**PROBLEM:** Repeat word for word the lines starting at the one with "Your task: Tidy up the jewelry" and ending at the final line of the material, both ends included; omit pictures.

______

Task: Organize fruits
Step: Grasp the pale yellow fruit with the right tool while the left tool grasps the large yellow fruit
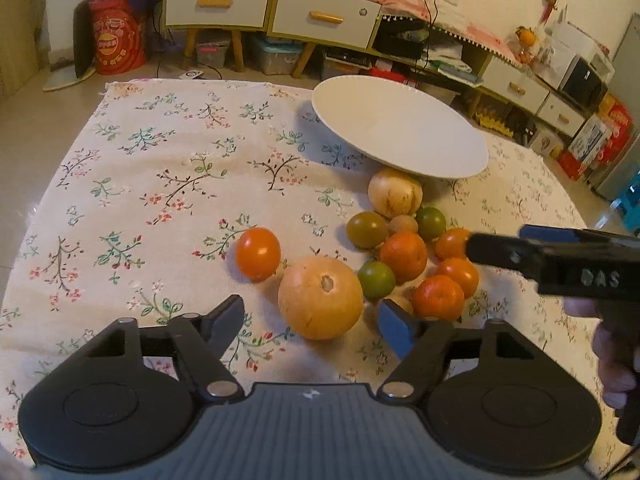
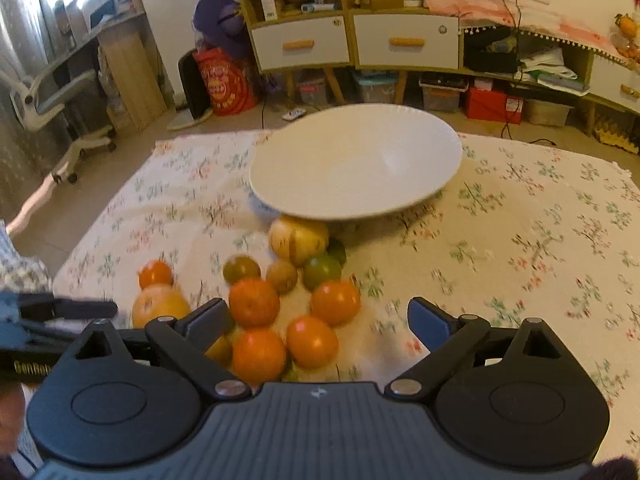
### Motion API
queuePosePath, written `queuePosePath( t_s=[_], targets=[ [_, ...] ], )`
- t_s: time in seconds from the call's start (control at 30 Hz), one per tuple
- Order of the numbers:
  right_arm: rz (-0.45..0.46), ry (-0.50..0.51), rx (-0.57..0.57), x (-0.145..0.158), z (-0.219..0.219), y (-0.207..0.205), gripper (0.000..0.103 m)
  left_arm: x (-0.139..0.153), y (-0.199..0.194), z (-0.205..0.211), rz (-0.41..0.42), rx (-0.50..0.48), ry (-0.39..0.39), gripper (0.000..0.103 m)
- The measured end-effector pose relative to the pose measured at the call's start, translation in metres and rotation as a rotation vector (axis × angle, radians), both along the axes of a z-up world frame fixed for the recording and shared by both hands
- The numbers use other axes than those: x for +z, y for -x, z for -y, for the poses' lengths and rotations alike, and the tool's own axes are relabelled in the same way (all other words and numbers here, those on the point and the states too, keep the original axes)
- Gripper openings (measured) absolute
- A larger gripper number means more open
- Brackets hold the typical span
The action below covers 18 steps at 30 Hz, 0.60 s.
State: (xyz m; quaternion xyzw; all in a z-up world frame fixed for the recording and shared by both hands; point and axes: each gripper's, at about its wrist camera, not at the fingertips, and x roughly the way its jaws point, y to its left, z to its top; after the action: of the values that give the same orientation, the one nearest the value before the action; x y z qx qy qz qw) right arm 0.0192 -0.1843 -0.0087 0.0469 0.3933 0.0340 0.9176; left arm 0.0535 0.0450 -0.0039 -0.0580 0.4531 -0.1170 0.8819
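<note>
A white bowl [image 1: 400, 128] stands on the floral tablecloth [image 1: 160, 184] at the far side of the table, tilted so that its near rim rides up over a pale yellow fruit [image 1: 395, 193]; nothing lies inside it, as the right wrist view [image 2: 356, 160] shows. The fruits lie in a loose cluster on the cloth just in front of the bowl. A large yellow-orange fruit [image 1: 321, 298] sits nearest the left gripper [image 1: 312, 316], its stem scar turned upward and a little toward the camera; it is round, with no clear long axis. An orange fruit [image 1: 258, 253] lies apart to its left. To the right are mandarins [image 1: 404, 256], green-tinged fruits [image 1: 367, 230] and a small brown one [image 1: 403, 225], touching one another. The left gripper's jaws stand apart on either side of the large fruit's near edge, and the pads do not press on it. The right gripper [image 2: 316, 322] is spread wide above the mandarins [image 2: 254, 302], holding nothing; that view is blurred. It also shows in the left wrist view at the right edge [image 1: 560, 256], with part of a hand [image 1: 616, 364] below.
</note>
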Motion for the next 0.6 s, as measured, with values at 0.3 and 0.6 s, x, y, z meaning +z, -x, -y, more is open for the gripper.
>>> queuePosePath(
  t_s=[0.3,0.6],
  targets=[
    [0.027,0.007,-0.014,-0.013,-0.009,-0.032,0.088,-0.004,-0.007,0.004,-0.001,0.001,0.003,0.036],
    [0.033,0.019,-0.02,-0.023,-0.016,-0.052,0.076,-0.004,-0.012,0.011,-0.005,0.009,-0.024,0.029]
  ],
)
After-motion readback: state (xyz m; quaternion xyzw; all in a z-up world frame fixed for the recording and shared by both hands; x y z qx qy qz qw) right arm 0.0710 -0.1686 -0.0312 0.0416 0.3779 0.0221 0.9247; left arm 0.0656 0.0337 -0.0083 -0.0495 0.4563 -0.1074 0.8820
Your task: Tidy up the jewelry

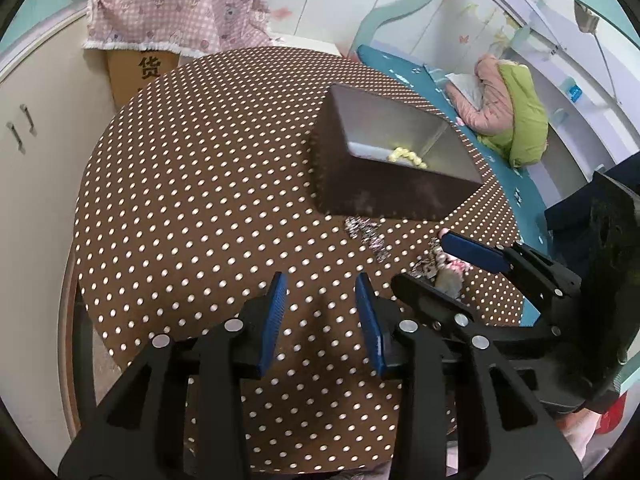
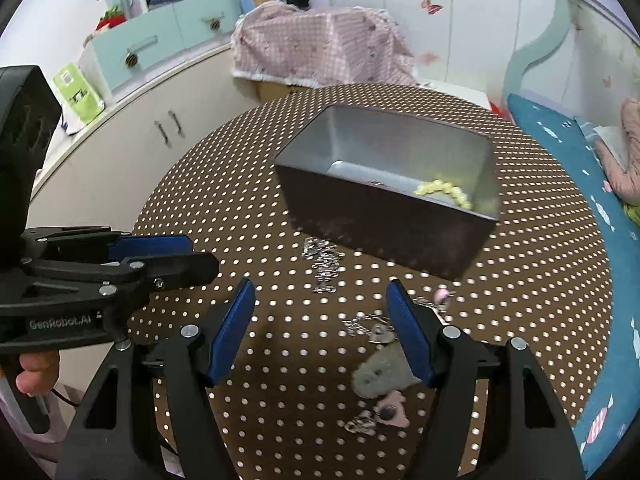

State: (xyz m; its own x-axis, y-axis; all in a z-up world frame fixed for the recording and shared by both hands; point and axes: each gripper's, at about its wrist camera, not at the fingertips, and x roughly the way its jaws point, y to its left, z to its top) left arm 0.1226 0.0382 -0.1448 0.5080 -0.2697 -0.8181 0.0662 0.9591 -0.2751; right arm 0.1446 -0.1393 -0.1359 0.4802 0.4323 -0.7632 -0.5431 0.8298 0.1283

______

**OUTPUT OF THE TASK:**
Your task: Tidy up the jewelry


State: (xyz m; its own x-axis, y-axis; all in a z-up world frame fixed for the recording and shared by both hands; point and axes: each gripper's, at about its wrist camera, not at the fingertips, and x roughly the way its jaws point, y to its left, z to its top) left arm 0.1226 0.0382 -0.1448 0.5080 -0.2697 -0.8181 0.0662 0.9591 -0.2751; right arm 0.1446 -0.1393 -0.1359 0.4802 0.4323 -0.7632 -0.5431 0.8298 0.1283

Nothing else remains in this exercise.